6. BÖLÜM
Gözlerimin önünden bütün hayatım geçiyodu sanki. Yaşadığım her şeyde o vardı. Her şeyi herkesi bir kenara bırakmış sadece onu düşünüyordum. Titreyen dizlerimin üzerinde durmaya zorlanıyordum. Bedenim beni taşımakta ısrarcıydı. Bir süre sonra silah sesi duyuldu. Bedenime saplanan ağır acıyla birlikte sendeleyerek geriye doğru gittim. Ayağımın kaymasıyla kendimi nehirin soğuk sularında buldum.
...
Zayn'in ağzından; Göğsüme bir ağrı saplanmasıyla yataktan fırladım. Sol yanım beklenmedik bir şekilde ağrıyordu. Yavaşça merdivenlerden inerek mutfağa geldim. Ellerim titriyordu. Nefes alıp vermekte güçlük çekiyordum. Pencereyi açarak derin derin nefes aldıktan sonra dolaptan çıkardığın suyu bardağa doldurdum. Yavaş yavaş yudumlarken annem aşağıya indi. Beni acı içinde kıvranırken gördüğünde endişelenmişti.
" Ne oldu oğlum? Bir şey mi var."
" Sol yanımda sebepsiz bir ağrı var anne ölücekmişim gibi. "

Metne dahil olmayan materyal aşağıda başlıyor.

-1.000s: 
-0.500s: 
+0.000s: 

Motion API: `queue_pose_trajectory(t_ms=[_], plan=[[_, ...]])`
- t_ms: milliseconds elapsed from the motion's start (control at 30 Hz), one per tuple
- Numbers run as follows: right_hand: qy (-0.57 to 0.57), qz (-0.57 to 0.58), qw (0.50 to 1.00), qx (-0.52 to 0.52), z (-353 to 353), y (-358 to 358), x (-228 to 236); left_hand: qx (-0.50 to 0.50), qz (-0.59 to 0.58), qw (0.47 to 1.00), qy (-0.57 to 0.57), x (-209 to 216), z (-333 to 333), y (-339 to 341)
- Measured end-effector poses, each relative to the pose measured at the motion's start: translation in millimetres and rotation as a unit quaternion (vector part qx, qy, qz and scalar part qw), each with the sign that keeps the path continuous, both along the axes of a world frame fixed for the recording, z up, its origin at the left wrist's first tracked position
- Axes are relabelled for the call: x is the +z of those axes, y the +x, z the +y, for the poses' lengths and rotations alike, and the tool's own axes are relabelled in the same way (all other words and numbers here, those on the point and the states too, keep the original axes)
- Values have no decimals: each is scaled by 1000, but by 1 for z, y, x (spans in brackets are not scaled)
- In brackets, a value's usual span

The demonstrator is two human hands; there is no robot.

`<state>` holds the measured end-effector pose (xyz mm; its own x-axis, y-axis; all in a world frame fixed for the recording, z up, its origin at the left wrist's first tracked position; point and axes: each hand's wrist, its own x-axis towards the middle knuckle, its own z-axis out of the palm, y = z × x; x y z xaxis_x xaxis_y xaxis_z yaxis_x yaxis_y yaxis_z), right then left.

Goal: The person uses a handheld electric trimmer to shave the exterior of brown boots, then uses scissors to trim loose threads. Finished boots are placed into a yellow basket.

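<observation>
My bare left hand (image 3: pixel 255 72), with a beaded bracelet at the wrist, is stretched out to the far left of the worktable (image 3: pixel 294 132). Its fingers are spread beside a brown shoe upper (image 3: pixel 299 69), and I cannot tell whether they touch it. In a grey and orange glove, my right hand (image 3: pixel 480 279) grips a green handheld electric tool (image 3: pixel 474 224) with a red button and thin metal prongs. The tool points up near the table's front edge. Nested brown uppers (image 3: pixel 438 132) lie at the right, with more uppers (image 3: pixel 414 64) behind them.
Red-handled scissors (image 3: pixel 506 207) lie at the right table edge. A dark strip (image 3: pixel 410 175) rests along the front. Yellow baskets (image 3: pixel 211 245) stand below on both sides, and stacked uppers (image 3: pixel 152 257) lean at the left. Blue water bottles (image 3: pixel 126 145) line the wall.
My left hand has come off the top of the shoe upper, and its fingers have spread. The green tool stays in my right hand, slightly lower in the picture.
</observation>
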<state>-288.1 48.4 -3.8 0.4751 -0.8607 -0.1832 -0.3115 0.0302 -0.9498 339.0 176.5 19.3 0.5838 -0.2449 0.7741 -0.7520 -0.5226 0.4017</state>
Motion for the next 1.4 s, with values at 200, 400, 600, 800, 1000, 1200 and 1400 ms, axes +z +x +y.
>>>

Annem dolaptan aldığı ilacı bana uzatarak saçlarımı okşadı. İlacı içtikten sonra odama çıkıp biraz uyumak için yatağıma yattım. Gözlerim kapanmıyordu. Soğuk soğuk terlemeye başlamıştım. Bana ne olduğunu bilmiyordum. Pantalonumu ve kapşonlumu giyip evden çıktım. Arabama binip gaza bastım.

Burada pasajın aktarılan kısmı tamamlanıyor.